- ASSIGNMENT:
Write out the data exactly, please, and omit the pictures.
◇ ◇ ◇ ◇
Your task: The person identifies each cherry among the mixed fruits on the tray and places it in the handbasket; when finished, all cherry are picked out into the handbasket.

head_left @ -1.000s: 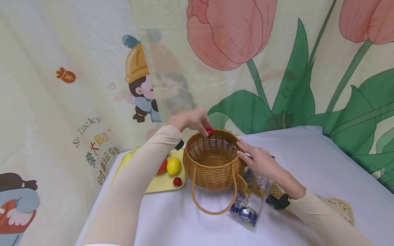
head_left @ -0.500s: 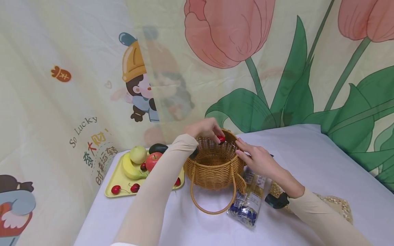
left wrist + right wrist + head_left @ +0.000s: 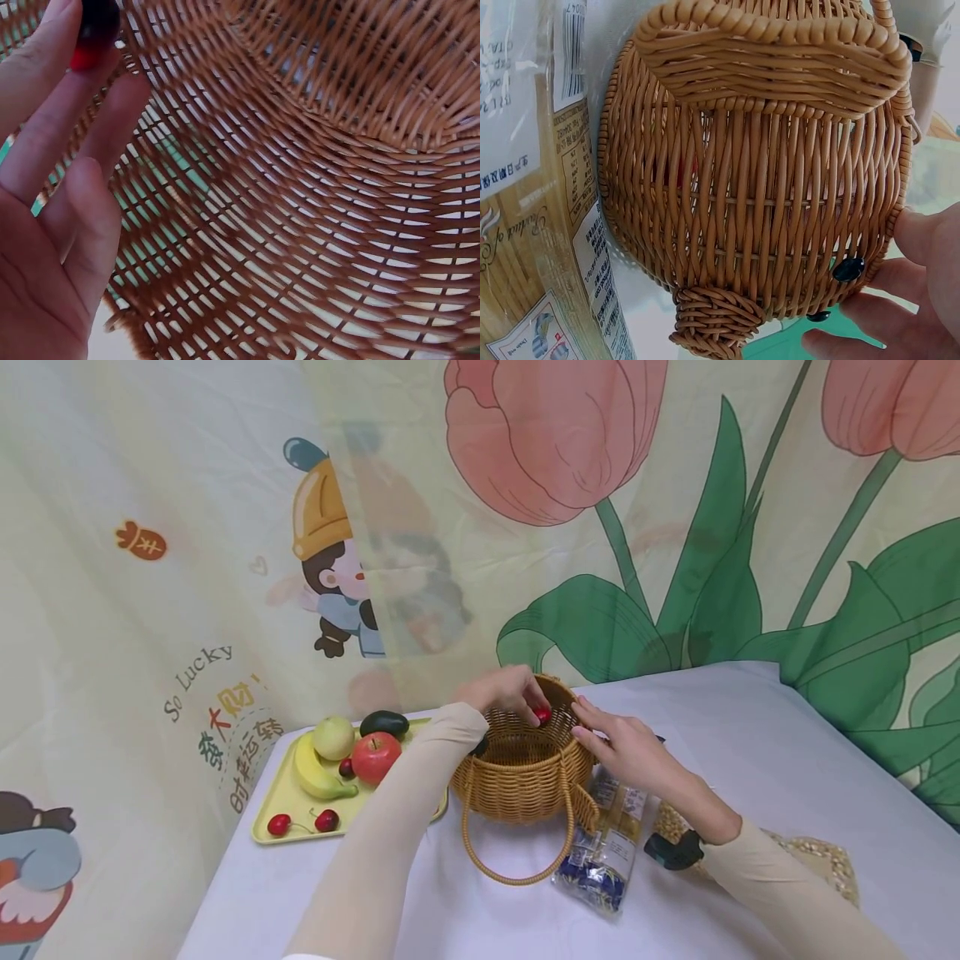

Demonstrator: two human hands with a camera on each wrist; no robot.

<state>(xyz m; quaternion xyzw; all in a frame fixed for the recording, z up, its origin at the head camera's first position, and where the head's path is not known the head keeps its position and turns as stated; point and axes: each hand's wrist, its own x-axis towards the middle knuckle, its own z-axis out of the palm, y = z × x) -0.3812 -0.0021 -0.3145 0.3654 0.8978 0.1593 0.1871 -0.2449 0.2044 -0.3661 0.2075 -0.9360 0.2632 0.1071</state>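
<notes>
My left hand [image 3: 508,690] reaches over the rim into a brown wicker basket [image 3: 517,795] and pinches a red cherry [image 3: 542,717] between thumb and fingers. In the left wrist view the cherry [image 3: 99,34] looks dark on top, against the woven inner wall. My right hand [image 3: 632,745] rests its fingertips on the basket's right rim, the fingers fairly straight. The right wrist view has the thumb and fingers [image 3: 922,232] touching the basket's edge, beside a black bead on its woven side. The basket's looped handle [image 3: 517,881] hangs down toward the front.
Left of the basket, a yellow tray [image 3: 279,789] bears a banana [image 3: 315,774], an apple [image 3: 375,757], a pale round fruit [image 3: 333,738], a dark green oval fruit [image 3: 384,723] and several cherries [image 3: 326,820]. A clear noodle packet [image 3: 600,860] and a beige woven mat [image 3: 825,864] lie right.
My left hand has moved right and down into the basket with the cherry, its arm uncovering much of the tray. My right hand has stayed at the rim.
</notes>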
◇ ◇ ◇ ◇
- TASK OUTPUT:
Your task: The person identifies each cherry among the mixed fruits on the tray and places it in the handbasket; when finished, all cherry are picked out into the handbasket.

head_left @ -1.000s: 
head_left @ -0.500s: 
left wrist + right wrist + head_left @ +0.000s: 

Demonstrator: two human hands with a camera on each wrist; no robot.

<state>(xyz m; quaternion xyzw; all in a frame fixed for the recording, z up, its origin at the head camera's first position, and where the head's path is not known the head keeps its position and turns as stated; point and axes: each hand's wrist, its own x-axis towards the middle knuckle, its own z-axis out of the palm, y = z × x) -0.3812 -0.0021 -0.3145 0.3654 0.8978 0.1593 0.1871 -0.2449 0.2044 -0.3661 0.2075 -0.9360 0.2632 0.1071</state>
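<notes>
My left hand [image 3: 508,690] reaches over the rim into a brown wicker basket [image 3: 517,795] and pinches a red cherry [image 3: 542,717] between thumb and fingers. In the left wrist view the cherry [image 3: 99,34] looks dark on top, against the woven inner wall. My right hand [image 3: 632,745] rests its fingertips on the basket's right rim, the fingers fairly straight. The right wrist view has the thumb and fingers [image 3: 922,232] touching the basket's edge, beside a black bead on its woven side. The basket's looped handle [image 3: 517,881] hangs down toward the front.
Left of the basket, a yellow tray [image 3: 279,789] bears a banana [image 3: 315,774], an apple [image 3: 375,757], a pale round fruit [image 3: 333,738], a dark green oval fruit [image 3: 384,723] and several cherries [image 3: 326,820]. A clear noodle packet [image 3: 600,860] and a beige woven mat [image 3: 825,864] lie right.
My left hand has moved right and down into the basket with the cherry, its arm uncovering much of the tray. My right hand has stayed at the rim.
</notes>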

With that, the exercise is finished.